We’re living in a world where everything is stored online, making all our personal information vulnerable to malicious cybersecurity threats from outside intruders, if not appropriately protected.
In the past a criminal had physical barriers to your possessions but now most of our personal information is sitting online, including all your banking details, with most of this information protected only by a simple password.
Even though many people have clued on to using cyber protection tools, such as two factor authentication (2FA), to help protect their data, CMTG systems engineer Andy Green says it’s still getting easier for hackers to get past online barriers.
“There are fewer and fewer physical barriers to those who want to take our possessions or identity and those protections are easily overcome by a well-crafted phishing email in addition to other social engineering attacks,” he says.
He also warns that backup recovery is not always possible as hackers will also try to remove these.

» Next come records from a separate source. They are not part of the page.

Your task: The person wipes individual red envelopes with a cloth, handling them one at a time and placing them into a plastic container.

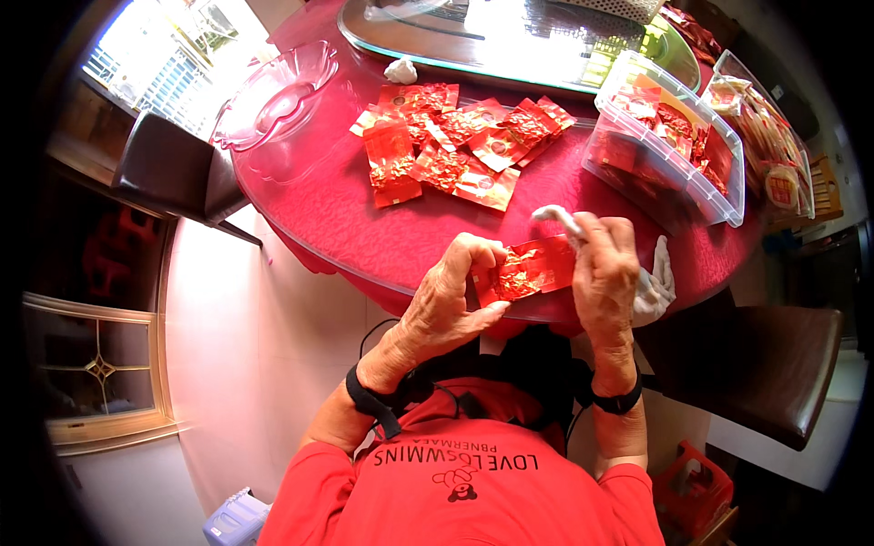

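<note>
Over the table's near edge, my left hand (456, 286) grips one end of a shiny red foil packet (529, 269) between thumb and fingers. My right hand (604, 273) is at the packet's other end, with a white cloth (652, 293) bunched in it; one corner sticks out past the fingers and the rest hangs toward the table. Beyond my hands lies a loose pile of similar red packets (444, 143). To the right of that pile, a clear plastic box (672, 164) stands tilted in view with more red packets inside.
A clear pink scalloped bowl (276, 102) stands at the left of the red-covered table (307, 225). A glass turntable (478, 48) fills the far side, with a crumpled white tissue (401, 71) before it. Another clear container (765, 136) is at right. Dark chairs (164, 164) flank the table.
</note>
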A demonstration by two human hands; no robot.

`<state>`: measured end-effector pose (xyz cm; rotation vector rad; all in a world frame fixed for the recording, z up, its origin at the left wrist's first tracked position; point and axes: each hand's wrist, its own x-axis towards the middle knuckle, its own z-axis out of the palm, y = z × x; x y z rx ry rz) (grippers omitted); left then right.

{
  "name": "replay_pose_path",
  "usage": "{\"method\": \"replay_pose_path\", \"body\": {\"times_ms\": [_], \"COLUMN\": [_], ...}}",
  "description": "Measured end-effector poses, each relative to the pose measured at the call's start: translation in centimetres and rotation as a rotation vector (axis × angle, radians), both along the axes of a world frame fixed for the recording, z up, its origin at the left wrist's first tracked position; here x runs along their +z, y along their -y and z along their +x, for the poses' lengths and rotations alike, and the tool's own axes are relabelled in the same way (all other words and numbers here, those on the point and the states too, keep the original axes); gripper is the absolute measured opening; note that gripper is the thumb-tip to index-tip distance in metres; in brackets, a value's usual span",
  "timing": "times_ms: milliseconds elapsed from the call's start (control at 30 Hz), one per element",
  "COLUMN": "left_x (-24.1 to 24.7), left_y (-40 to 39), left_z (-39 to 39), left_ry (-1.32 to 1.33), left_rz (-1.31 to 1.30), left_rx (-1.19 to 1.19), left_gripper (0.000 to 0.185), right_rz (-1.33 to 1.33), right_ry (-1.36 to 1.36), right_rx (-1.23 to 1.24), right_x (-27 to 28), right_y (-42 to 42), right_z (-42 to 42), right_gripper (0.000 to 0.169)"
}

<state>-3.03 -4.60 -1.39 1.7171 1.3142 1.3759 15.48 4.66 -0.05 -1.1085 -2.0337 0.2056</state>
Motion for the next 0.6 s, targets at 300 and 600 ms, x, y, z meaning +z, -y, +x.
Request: {"method": "replay_pose_path", "body": {"times_ms": [300, 600], "left_x": [0.6, -0.1], "left_y": [-0.1, -0.3], "left_z": [0.1, -0.1], "left_ry": [-0.041, -0.015], "left_rz": [-0.052, -0.024], "left_rx": [0.041, 0.044], "left_gripper": [0.048, 0.067], "right_rz": [0.095, 0.044], "right_ry": [0.204, 0.077], "right_rx": [0.386, 0.086], "right_x": [0.6, 1.9], "right_y": [1.9, 2.1], "right_z": [0.0, 3.1], "right_gripper": [0.031, 0.028]}}
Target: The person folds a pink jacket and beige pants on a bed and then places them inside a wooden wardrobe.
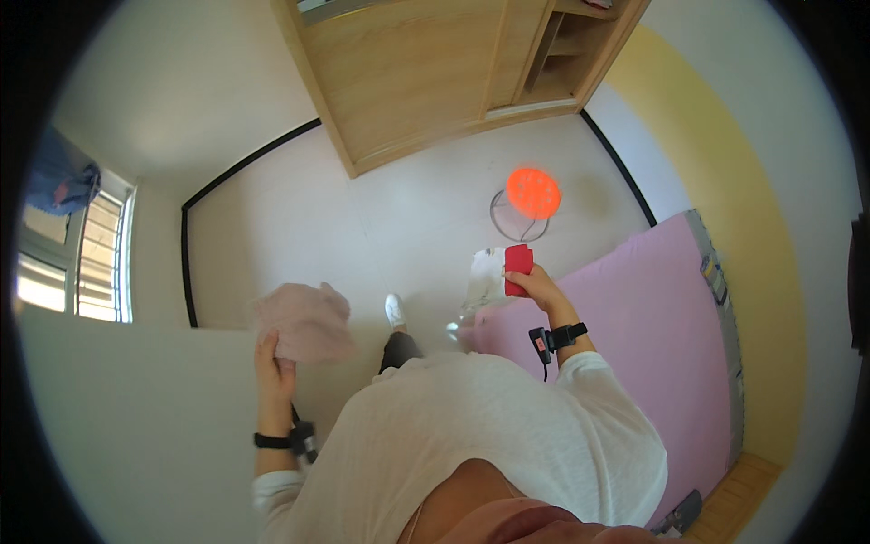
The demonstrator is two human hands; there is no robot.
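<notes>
A fuzzy pale pink cloth [306, 323] hangs from my left hand [275, 364], gripped at its lower left edge. My right hand [540, 285] holds a small red folded item [518, 262] with the thumb across it; whether it is fabric or a packet I cannot tell. Beside the red item, on its left, is a whitish flat piece [486, 275] with dark marks. It is unclear whether that piece is also in my hand or lies beyond it. Both wrists wear black straps with small devices.
A bed with a pink sheet [632, 326] lies to the right, along the wall. Beyond my right hand stands a stool with an orange seat [533, 193]. A wooden wardrobe [408, 75] is ahead, and a barred window [102, 255] is at the left.
</notes>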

Andy adds that everyone is at risk to some extent, especially as we quickly respond to online requests in our busy lives. “We all receive emails when we’re beyond busy and risk falling victim to someone trying to steal our password,” he says.
“It’s all too easy for an attacker to use an automated tool from the other side of the world to send millions of scam emails or to try every password in a dictionary of millions against a server that is accessible from the Internet.”
How to protect yourself from cybersecurity threats
Even when an information server isn’t immediately “visible”, it doesn’t mean it can’t be found or hacked.
“The most common vulnerabilities continue to be weak passwords and out-of-date software that has yet to be patched. Addressing both will go a long way to securing most systems,” Andy says.
Andy has seen cyberattacks of all sizes, from small items such as credential loss via phishing emails to large companies brought to a halt by ransomware attacks.
There are “no hard and fast rules” to avoid cybersecurity incidents – but Andy says a good starting point is applying the same logic as if a stranger on the street told you they work for Microsoft and need your password or your email will stop working.
“Most likely you’d tell them to go away but when we receive a similar message via email, we’re sometimes inclined to believe the message at face value,” he says.
“Most social engineering attacks can be mitigated by simply pausing and asking yourself, ‘Who is this person that’s contacted me? Can I be certain they are who they say they are, and do they have the authority to ask me to perform this action?’”
He adds setting strong passwords, not reusing the same password and locking down access to only those who need access can also help protect information.
Businesses need to go one step further
For businesses to protect their information, they need to go beyond standard antivirus software and use an endpoint detection and response (EDR) solution, such as FortiEDR, to continuously monitor end-user devices to detect and respond to cyber threats like ransomware and malware.
“Traditional antivirus software simply looks at a file and makes a decision to allow the file to run or not. That’s it, nothing more,” Andy says.
“FortiEDR makes the same quick decision but, should there be any ambiguity, it requests a second opinion from Fortinet’s Cloud Infrastructure. Assuming the result comes back as malicious the now running process will be terminated.
“As more companies become familiar with ransomware attacks and recover via a backup – without paying a ransom – cyber criminals first extract as much intellectual property as they can before encrypting your data,” Andy explains.
EDR counters these threats by monitoring the application for unwanted actions and remediating them a number of ways, from automatically terminating and deleting the application to completely isolating the device and removing its ability to communicate across the network.
EDR provides a complete picture of any and all applications, such as Google Chrome and MYOB, for example, communicating from devices on your network.
“Unwanted applications, or applications with known security vulnerabilities, can be blocked with ease reducing the risk of a vulnerable application communicating across the network. Protected applications continue to work as expected reducing the impact to the end user,” Andy explains.
“EDR also provides a suite of tools to search for dangers within the network, called threat hunting, and provides detailed reports of the activity on protected devices. Any unwanted actions can be quickly isolated and remediated.”